SWAMPSCOTT — The Lynch/van Otterloo YMCA is aiming to address the shortage of high-quality childcare in the three main communities it serves by expanding its early learning and after-school programming into Swampscott.
The Lynch/van Otterloo YMCA, based in Marblehead, plans to open up the Swampscott Education Center at the former St. John’s Elementary School on Blaney Street in September.
The center will include four early learning center classrooms and feature the Y’s expanded after-school programming, which will offer five learning rooms with a focus in science, technology, engineering, art, and math (STEAM).
“Currently, we have close to 100 families on our waiting list for early education and childcare,” said Gerald MacKillop, executive director of the Lynch/van Otterloo YMCA. “One of the best parts of what the YMCA does on a daily basis is we adapt to meet the needs of our community. Our communities of Marblehead, South Salem and Swampscott are faced with a shortage of high quality childcare.”
MacKillop said part of the center will serve as an expansion of the YMCA’s early learning center, which will include two preschool classrooms and two transitional kindergarten classrooms for children who just missed out on kindergarten.
At the main campus, he said two additional infant care classrooms and one additional toddler care classroom were created during the Lynch/van Otterloo expansion last year, but there was not enough space to bring in additional classrooms.
Jean McCartin-Cocuzzo, director of child care operations for Lynch/van Otterloo YMCA, said last year’s expansion allowed them to take 20 children off the waiting list of about 60 families, but that list has only grown since then.
By being able to move the preschool and transitional kindergarten children off the main campus to the Swampscott Education Center, Lynch/van Otterloo now has space to repurpose classrooms on its main campus to create additional space for infants and toddlers, MacKillop said.
MacKillop said two more infant and toddler classrooms will be created on the main campus in Marblehead, which will bring the total number of rooms in that age range to nine. He said the longest wait list they have is for infant and toddler childcare.
MacKillop said their after-school children will rotate through the five distinct STEAM-based learning rooms. A sixth room will be a pre-teen middle school learning drop-in center, which will be a safety net for those students who need care the day of.
“What we’re most excited about in the new center is this is going to allow us to offer an after-school program that is rooted in STEAM,” MacKillop said.
The big change for the Y, McCartin-Cocuzzo said, is Swampscott Education Center is now a dedicated space, meaning that it will be exclusively used for education. At the Y, she said, they are only able to have so many after-school children, which mix with members and other programs.
MacKillop said the goal for this year is to be able to serve an additional 125 families between the combination of after-school programming and the expansion of its early learning center.

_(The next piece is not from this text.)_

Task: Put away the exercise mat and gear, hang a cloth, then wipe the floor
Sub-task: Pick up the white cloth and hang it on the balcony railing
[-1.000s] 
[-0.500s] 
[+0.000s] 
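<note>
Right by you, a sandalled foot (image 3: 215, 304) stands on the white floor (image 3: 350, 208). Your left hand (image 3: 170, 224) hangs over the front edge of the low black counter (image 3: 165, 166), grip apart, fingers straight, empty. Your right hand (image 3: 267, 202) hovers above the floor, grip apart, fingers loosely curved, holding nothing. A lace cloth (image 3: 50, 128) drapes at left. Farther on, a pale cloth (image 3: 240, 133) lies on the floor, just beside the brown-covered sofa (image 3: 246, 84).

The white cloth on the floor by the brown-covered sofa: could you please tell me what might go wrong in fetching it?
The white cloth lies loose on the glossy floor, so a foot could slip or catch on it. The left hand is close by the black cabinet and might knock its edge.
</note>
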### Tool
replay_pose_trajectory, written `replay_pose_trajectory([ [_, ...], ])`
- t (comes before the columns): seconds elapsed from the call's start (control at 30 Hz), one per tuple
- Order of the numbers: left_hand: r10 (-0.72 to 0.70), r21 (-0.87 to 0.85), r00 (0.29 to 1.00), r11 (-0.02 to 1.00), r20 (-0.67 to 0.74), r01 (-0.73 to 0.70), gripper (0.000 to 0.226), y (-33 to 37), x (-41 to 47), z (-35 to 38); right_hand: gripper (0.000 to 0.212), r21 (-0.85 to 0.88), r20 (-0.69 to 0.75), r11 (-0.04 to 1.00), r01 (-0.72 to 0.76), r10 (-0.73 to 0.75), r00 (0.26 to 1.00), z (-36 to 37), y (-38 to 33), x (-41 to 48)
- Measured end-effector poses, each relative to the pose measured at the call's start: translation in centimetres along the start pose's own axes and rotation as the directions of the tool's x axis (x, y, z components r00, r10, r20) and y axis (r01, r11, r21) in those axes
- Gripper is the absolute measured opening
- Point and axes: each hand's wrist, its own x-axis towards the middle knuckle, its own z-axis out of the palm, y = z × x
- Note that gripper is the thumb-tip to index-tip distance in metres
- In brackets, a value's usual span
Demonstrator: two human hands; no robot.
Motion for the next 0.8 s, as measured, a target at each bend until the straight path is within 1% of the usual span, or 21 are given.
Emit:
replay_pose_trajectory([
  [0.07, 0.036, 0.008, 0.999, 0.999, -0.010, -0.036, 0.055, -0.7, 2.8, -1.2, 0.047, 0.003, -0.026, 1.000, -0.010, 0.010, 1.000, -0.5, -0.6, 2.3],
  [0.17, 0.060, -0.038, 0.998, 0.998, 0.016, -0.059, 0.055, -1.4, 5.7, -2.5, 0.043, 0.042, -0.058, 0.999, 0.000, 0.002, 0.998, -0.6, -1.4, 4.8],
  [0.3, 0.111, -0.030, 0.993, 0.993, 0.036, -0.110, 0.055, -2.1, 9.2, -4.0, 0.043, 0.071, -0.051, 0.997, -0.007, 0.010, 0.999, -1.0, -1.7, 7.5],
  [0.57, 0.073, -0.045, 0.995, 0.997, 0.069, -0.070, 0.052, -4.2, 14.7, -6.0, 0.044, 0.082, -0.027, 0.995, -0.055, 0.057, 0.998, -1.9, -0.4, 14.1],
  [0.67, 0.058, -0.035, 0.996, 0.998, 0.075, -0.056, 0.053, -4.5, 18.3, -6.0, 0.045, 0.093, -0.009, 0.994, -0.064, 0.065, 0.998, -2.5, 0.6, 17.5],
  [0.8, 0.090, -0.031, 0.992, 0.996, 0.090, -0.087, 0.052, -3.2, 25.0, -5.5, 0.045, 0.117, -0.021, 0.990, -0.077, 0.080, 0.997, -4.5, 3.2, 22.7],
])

MacKillop said the YMCA childcare facility provides a substantial amount of government assistance and accepts government pay and vouchers. Everything the Y does, from its memberships to programming to childcare, is income-based, with some families receiving substantial financial assistance. The goal, he said, is to make quality early childhood education attainable.
They signed the lease for the facility at the former St. John’s on Tuesday and $130,000 worth of renovations is already underway, according to MacKillop. Another part of the investment into the site, he said, is in its adjoining lot, which features a parcel that is grown over.
He said the YMCA envisions something for out there, which would be a combination of playground space and partnering with the parish club for gardening. He said there’s already an effort to take a yield of produce and serve the food pantry in the parish — the children could work with the garden clubs in the parish to add more raised beds and contribute more food to those who need it.
The YMCA services families from kindergarten to eighth grade with its childcare.
“The reason why (the expansion) is so important is we’re doing this in response to community need,” MacKillop said. “That is the honest truth. This doesn’t happen unless a community presents a need as great as it is in childcare. So (we’re) glad the Y is in a position to respond to that need.”